Unfortunately, its critical acclaim and subsequent backlash have complicated a
discussion of the film’s merits, which is almost as much of a robbery as what’s
depicted on-screen.
Parasite begins as a dark comedy before
morphing halfway through into a tense thriller and, ultimately, a tragedy.
These tonal shifts can be jarring, but they make for an experience that is more
than the sum of its parts. It also helps that the cast does a great job of shifting
gears. As Mr. Kim, Song Kang-ho spends the first half of the movie as a shrewd
but utterly shameless (albeit amusing) bum only to later settle into nihilism and
regret. He’s matched by Jang Hye-jin as Mrs. Kim, an acid-tongued woman posing
as a kindly housekeeper, and by Lee Jeong-eun as her predecessor in that role,
a seemingly dutiful matron harboring a huge secret.
Though this
film doesn’t match Snowpiercer as a visual spectacle, it still benefits
from tight editing and aesthetics that reinforce the class divide. The Kims’

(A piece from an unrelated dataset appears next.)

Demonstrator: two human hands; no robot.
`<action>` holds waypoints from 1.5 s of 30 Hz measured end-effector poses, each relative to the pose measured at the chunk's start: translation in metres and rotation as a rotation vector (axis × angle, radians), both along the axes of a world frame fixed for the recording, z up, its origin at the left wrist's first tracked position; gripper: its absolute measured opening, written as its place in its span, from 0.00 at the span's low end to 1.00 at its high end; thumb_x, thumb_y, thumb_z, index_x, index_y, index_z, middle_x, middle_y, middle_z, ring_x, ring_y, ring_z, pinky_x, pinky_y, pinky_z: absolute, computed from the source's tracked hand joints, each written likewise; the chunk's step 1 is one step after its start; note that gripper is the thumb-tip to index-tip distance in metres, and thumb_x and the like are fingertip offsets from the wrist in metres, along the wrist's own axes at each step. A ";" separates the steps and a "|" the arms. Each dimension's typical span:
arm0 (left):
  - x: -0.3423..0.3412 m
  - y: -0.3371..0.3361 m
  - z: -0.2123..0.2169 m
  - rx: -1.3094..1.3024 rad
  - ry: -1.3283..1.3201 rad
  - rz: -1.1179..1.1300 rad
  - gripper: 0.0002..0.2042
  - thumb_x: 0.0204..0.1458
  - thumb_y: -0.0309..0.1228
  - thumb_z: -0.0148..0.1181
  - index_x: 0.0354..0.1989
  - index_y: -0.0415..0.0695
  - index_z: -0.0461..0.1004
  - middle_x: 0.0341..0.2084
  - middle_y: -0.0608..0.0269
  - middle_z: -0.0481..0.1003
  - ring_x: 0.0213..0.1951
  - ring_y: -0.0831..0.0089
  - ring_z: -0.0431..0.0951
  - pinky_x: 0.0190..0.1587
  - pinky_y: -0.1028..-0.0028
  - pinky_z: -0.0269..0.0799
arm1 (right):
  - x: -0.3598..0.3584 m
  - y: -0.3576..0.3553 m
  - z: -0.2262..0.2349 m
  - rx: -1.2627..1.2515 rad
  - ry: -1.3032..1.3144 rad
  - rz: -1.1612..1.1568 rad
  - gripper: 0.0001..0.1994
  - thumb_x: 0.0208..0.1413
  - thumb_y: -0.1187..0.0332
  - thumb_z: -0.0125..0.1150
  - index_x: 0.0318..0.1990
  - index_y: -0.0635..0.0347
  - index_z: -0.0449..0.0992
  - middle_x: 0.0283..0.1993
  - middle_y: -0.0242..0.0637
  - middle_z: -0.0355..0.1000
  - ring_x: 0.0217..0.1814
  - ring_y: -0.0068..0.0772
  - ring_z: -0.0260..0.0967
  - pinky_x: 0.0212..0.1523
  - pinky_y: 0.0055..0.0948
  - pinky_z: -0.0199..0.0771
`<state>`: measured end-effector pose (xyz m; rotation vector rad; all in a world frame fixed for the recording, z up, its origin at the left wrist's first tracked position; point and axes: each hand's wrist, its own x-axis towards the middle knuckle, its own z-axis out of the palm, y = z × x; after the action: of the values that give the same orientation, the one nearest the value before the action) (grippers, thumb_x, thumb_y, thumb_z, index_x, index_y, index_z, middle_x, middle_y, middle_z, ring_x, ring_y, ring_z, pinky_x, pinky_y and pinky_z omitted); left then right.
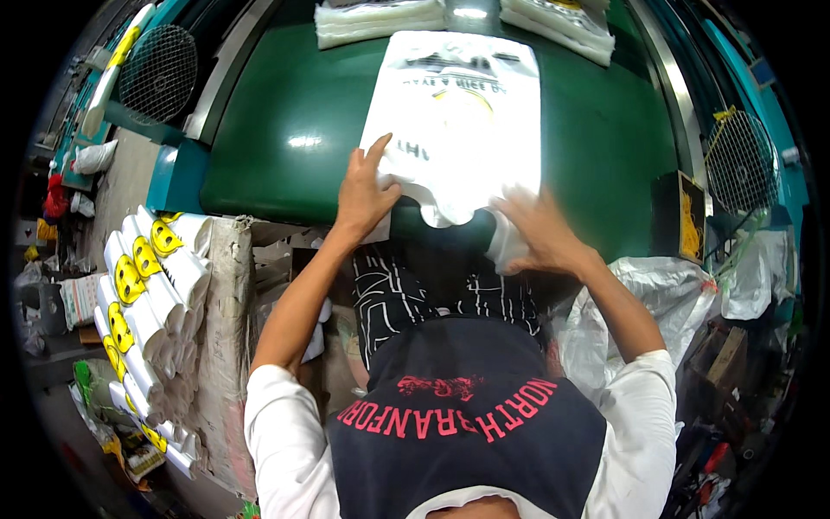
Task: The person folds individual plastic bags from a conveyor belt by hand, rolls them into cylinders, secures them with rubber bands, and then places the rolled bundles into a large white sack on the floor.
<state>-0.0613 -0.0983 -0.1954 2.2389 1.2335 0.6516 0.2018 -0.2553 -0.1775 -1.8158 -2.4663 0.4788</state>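
left hand (365, 192) flat, fingers spread, pressing the near left edge of a white plastic bag (454, 121). right hand (540, 232) blurred, fingers spread on its near right handle. bag flat on green table (285, 130); wire fans (157, 73) either side.

**Both hands spread flat, arms reaching forward**

Your two forearms rise from the lower edge and angle inward, bare from the elbows up to the wrists, white sleeves bunched at your upper arms. Your left hand (365, 192) lies palm down with fingers extended and slightly fanned, the thumb stretched out to the side. Your right hand (543, 232) also faces palm down, fingers splayed and pointing up and to the left, its outline blurred. The hands sit near each other at about the same height, not touching.
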 end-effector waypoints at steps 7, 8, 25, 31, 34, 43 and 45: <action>-0.029 -0.061 0.019 -0.407 0.259 -0.201 0.30 0.43 0.26 0.62 0.59 0.39 0.62 0.39 0.43 0.75 0.39 0.59 0.77 0.46 0.68 0.70 | 0.047 -0.063 -0.048 0.292 -0.089 -0.185 0.49 0.30 0.64 0.73 0.65 0.56 0.53 0.71 0.39 0.46 0.73 0.43 0.41 0.68 0.52 0.40; -0.026 -0.061 0.034 -0.345 0.206 -0.200 0.29 0.44 0.26 0.62 0.58 0.38 0.63 0.38 0.47 0.75 0.36 0.62 0.76 0.43 0.70 0.70 | 0.048 -0.062 -0.052 0.341 -0.076 -0.151 0.46 0.32 0.66 0.71 0.65 0.56 0.54 0.70 0.38 0.48 0.72 0.42 0.43 0.68 0.52 0.40; 0.055 -0.033 -0.006 0.343 0.452 -0.564 0.39 0.35 0.32 0.64 0.60 0.36 0.56 0.64 0.47 0.52 0.61 0.53 0.57 0.58 0.58 0.54 | 0.012 0.079 -0.013 0.034 0.333 -0.498 0.14 0.55 0.57 0.56 0.33 0.62 0.72 0.26 0.47 0.73 0.29 0.50 0.72 0.31 0.41 0.70; 0.053 -0.026 -0.027 0.554 0.466 -0.557 0.20 0.37 0.34 0.59 0.38 0.33 0.74 0.53 0.46 0.66 0.53 0.59 0.66 0.48 0.65 0.64 | 0.014 0.048 0.000 0.472 0.225 0.069 0.15 0.52 0.65 0.61 0.47 0.59 0.72 0.37 0.46 0.74 0.35 0.47 0.73 0.37 0.40 0.71; 0.066 -0.012 -0.005 0.387 0.371 -0.605 0.14 0.43 0.33 0.59 0.33 0.33 0.75 0.42 0.45 0.74 0.41 0.60 0.74 0.38 0.63 0.68 | 0.017 0.065 -0.008 0.462 0.148 0.128 0.18 0.53 0.61 0.59 0.49 0.61 0.71 0.36 0.47 0.74 0.36 0.48 0.73 0.39 0.39 0.71; 0.119 0.034 0.006 0.403 0.337 -0.602 0.31 0.37 0.33 0.67 0.55 0.47 0.66 0.50 0.51 0.67 0.48 0.55 0.71 0.45 0.64 0.71 | 0.057 0.156 -0.007 -0.114 0.681 -0.485 0.20 0.60 0.55 0.48 0.36 0.68 0.74 0.32 0.50 0.73 0.35 0.45 0.69 0.40 0.33 0.68; 0.135 0.048 0.015 0.275 0.527 -0.535 0.29 0.37 0.32 0.65 0.54 0.47 0.68 0.49 0.52 0.67 0.47 0.57 0.71 0.45 0.64 0.71 | 0.065 0.149 -0.011 -0.024 0.387 -0.591 0.23 0.62 0.53 0.42 0.34 0.66 0.74 0.38 0.54 0.73 0.40 0.51 0.70 0.43 0.38 0.68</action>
<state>0.0738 -0.0506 -0.1808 2.9261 0.7086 0.0153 0.2666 -0.1065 -0.1888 -2.0895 -1.5889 0.7212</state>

semi-basement apartment is small and cramped while the Parks’ house is large,
bright, and airy. So too does a picturesque sunny day contrast with vicious
rain the evening before as one family’s cause of celebration is another’s
reminder of loss.
Given this
unsubtle treatment of theme, it would be tempting to read Parasite as a
work of eat-the-rich resentment in the vein of Joker, but to do so would
be to ignore the complexities at play here. The Kims’ situation renders them
sympathetic, but they are also liars and predatory schemers who screw over even
other working-class folks. On the other hand, with the exception of Mr. Park (a
condescending snob), the Parks are nice people, but, as Mrs. Kim notes, this is
because they can “afford to be.” Ultimately, it is the film’s refusal to stereotype
its characters that elevates it from predictable propaganda into more engaging
fare.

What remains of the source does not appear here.